◆ **TASK OBJECTIVE**: Your answer should consist of each line from the data below that contains "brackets".

◆ **LISTED ENTRIES**:
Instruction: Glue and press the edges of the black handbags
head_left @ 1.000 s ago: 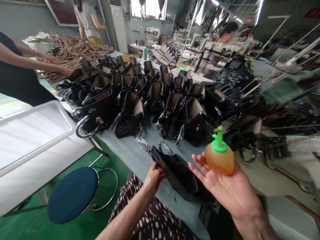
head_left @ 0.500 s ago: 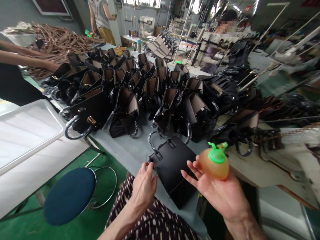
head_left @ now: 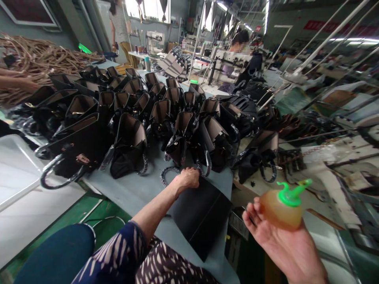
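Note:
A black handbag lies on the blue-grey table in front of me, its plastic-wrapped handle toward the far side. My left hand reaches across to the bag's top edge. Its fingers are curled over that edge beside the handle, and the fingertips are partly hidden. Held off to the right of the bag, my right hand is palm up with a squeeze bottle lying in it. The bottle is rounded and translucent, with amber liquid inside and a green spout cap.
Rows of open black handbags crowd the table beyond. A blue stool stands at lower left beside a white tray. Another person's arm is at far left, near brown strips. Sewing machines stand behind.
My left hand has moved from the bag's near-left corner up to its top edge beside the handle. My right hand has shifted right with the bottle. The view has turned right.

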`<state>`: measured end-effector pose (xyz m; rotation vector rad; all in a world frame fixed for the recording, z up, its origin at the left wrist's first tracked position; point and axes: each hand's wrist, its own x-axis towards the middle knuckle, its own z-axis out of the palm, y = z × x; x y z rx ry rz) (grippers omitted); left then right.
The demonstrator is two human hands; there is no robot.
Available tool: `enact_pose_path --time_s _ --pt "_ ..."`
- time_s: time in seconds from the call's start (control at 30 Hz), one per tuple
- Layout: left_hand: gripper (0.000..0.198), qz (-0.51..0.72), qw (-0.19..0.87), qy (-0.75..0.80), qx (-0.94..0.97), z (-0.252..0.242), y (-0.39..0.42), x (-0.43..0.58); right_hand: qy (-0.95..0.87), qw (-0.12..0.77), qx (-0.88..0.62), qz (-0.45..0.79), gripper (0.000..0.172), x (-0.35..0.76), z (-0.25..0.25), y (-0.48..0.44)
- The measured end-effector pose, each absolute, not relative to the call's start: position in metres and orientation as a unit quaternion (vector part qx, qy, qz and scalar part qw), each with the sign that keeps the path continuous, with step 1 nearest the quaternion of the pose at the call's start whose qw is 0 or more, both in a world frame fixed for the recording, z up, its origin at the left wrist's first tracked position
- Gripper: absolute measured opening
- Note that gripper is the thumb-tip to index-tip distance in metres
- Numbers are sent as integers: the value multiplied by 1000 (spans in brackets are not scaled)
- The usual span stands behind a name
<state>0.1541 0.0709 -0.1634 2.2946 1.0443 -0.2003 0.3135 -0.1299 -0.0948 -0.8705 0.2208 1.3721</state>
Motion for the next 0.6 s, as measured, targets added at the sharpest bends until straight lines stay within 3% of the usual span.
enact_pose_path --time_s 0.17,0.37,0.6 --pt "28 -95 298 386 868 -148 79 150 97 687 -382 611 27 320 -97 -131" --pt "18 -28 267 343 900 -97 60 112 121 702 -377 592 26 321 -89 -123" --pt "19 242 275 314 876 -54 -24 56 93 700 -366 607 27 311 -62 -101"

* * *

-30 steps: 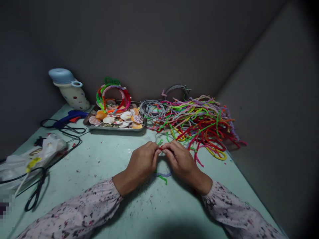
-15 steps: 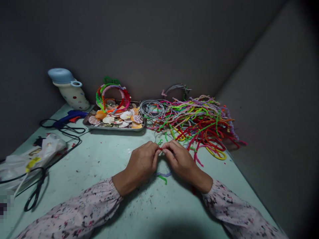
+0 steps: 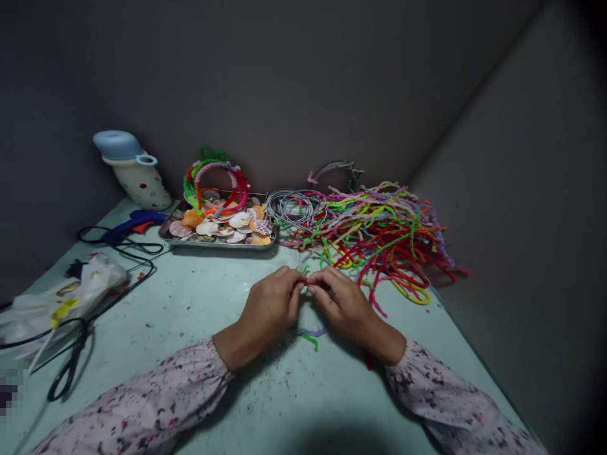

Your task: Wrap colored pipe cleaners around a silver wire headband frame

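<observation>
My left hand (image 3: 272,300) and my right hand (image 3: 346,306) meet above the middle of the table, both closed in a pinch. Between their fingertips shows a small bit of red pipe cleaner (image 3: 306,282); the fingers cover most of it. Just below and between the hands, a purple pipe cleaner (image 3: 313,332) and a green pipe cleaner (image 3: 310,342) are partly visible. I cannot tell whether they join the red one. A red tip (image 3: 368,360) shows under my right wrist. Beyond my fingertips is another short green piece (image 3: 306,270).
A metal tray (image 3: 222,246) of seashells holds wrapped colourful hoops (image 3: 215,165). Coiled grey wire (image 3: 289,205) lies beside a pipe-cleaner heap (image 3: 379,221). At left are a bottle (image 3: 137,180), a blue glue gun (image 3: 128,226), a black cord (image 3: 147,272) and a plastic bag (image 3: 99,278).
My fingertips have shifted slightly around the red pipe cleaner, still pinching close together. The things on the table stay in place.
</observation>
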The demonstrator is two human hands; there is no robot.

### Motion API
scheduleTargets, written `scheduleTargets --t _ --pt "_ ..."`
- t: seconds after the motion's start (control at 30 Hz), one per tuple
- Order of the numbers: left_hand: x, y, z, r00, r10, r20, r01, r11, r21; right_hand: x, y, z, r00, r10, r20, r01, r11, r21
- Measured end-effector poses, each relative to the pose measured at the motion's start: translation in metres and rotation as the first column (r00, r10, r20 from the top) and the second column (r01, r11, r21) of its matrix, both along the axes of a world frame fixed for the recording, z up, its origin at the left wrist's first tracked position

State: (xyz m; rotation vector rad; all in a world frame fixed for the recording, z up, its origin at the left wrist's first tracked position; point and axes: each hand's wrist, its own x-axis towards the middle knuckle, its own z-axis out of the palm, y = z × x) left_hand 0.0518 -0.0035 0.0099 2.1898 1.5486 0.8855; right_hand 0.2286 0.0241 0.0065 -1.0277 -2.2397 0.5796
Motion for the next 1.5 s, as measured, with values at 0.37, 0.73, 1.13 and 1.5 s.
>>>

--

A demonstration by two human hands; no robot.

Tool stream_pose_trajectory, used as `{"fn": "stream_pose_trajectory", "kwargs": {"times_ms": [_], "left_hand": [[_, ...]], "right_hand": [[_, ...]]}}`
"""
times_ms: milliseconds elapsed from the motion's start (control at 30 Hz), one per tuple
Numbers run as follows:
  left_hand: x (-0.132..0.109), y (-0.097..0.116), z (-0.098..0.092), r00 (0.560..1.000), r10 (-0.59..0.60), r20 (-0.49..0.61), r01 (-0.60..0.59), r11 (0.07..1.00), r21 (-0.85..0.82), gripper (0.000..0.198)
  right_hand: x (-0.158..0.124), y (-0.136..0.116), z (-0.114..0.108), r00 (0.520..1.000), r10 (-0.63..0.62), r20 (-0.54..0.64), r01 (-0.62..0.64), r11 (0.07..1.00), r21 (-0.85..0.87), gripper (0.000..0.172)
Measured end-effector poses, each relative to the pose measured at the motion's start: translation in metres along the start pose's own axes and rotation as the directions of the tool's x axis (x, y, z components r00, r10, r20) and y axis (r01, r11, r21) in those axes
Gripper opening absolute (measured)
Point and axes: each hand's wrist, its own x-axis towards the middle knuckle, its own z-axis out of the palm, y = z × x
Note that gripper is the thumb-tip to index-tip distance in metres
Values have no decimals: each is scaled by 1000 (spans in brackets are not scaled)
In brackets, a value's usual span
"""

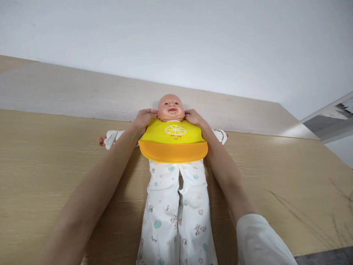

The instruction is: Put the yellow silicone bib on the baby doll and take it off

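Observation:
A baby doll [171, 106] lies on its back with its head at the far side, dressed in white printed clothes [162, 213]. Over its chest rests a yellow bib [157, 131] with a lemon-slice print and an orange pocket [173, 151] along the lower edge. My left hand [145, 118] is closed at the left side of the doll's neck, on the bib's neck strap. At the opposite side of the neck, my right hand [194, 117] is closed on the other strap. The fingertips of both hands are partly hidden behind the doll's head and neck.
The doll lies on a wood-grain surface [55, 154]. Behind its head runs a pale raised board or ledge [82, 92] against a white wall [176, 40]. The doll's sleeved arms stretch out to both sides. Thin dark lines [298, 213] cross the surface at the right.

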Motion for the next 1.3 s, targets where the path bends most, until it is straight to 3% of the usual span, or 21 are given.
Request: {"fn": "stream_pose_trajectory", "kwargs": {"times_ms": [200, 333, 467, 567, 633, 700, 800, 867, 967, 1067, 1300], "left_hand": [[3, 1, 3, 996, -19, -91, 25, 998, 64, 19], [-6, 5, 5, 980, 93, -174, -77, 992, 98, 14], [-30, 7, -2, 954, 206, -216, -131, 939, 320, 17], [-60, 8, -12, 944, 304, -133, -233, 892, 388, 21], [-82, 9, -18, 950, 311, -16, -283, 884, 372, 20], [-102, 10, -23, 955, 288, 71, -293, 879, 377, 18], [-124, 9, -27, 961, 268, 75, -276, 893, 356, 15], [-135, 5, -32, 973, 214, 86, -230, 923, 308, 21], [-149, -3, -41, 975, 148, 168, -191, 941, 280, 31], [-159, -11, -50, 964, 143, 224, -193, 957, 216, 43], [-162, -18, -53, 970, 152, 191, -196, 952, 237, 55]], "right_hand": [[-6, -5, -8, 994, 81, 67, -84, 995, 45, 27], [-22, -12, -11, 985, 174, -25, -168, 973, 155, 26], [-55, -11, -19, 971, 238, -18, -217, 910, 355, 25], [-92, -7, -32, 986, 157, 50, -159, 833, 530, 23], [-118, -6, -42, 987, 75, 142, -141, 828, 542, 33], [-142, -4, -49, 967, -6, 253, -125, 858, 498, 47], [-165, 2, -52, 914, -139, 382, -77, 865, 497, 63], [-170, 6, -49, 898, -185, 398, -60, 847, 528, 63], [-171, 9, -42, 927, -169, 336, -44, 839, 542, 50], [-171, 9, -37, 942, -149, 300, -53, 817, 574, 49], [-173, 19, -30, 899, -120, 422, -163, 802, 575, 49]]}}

◆ **RESULT OF THIS TASK**:
- Numbers are sent as integers: the value multiplied by 1000 (spans in brackets are not scaled)
Values have no decimals: each is scaled by 1000 (spans in brackets are not scaled)
In brackets, a value's usual span

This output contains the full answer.